Your instructions ▸
Reproduce the data exactly.

Dataset excerpt ▸

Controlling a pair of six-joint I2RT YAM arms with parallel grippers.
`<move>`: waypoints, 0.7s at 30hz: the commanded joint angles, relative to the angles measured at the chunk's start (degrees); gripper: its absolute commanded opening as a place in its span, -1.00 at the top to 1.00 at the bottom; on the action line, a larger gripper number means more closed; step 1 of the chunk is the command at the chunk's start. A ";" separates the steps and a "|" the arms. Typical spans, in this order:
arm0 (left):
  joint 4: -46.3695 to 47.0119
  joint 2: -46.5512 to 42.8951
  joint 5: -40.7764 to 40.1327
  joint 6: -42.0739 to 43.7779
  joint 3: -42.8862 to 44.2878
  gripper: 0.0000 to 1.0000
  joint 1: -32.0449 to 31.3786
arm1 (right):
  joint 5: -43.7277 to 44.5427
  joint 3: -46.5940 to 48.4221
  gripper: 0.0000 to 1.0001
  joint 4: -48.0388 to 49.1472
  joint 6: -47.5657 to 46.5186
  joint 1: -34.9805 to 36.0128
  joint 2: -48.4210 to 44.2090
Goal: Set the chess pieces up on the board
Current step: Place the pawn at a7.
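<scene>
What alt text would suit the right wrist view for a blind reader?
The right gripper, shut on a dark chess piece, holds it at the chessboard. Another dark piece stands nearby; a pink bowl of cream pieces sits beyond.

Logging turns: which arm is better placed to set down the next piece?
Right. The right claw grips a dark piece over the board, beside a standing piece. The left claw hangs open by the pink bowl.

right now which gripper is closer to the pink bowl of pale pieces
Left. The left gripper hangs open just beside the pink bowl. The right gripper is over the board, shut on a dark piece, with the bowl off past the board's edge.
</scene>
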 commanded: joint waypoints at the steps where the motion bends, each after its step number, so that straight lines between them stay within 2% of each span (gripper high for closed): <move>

Output of the task ▸
Controlling a pair of six-joint I2RT YAM arms with parallel grippers.
`<move>`: waypoints, 0.7s at 30hz: the commanded joint angles, relative to the angles measured at the chunk's start (degrees); gripper: its absolute commanded opening as a place in its span, -1.00 at the top to 1.00 at the bottom; on the action line, a larger gripper number means more closed; step 1 of the chunk is the command at the chunk's start. A ";" separates the steps and a "|" the arms. Typical spans, in this order:
arm0 (left):
  joint 4: -46.3695 to 47.0119
  joint 2: -46.5512 to 42.8951
  joint 5: -40.7764 to 40.1327
  joint 6: -42.0739 to 43.7779
  joint 3: -42.8862 to 44.2878
  gripper: 0.0000 to 1.0000
  joint 1: -32.0449 to 31.3786
arm1 (right):
  joint 5: -43.7277 to 44.5427
  joint 3: -46.5940 to 48.4221
  gripper: 0.0000 to 1.0001
  joint 4: -48.0388 to 49.1472
  joint 6: -47.5657 to 46.5186
  joint 1: -34.9805 to 36.0128
  joint 2: -48.4210 to 44.2090
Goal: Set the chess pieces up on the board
Current step: Place the pawn at a7.
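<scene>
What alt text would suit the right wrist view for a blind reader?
The right gripper, shut on a dark chess piece, holds it at the chessboard. Another dark piece stands nearby; a pink bowl of cream pieces sits beyond.

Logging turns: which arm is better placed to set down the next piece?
Right. The right claw grips a dark piece over the board, beside a standing piece. The left claw hangs open by the pink bowl.

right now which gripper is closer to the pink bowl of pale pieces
Left. The left gripper hangs open just beside the pink bowl. The right gripper is over the board, shut on a dark piece, with the bowl off past the board's edge.
</scene>
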 commanded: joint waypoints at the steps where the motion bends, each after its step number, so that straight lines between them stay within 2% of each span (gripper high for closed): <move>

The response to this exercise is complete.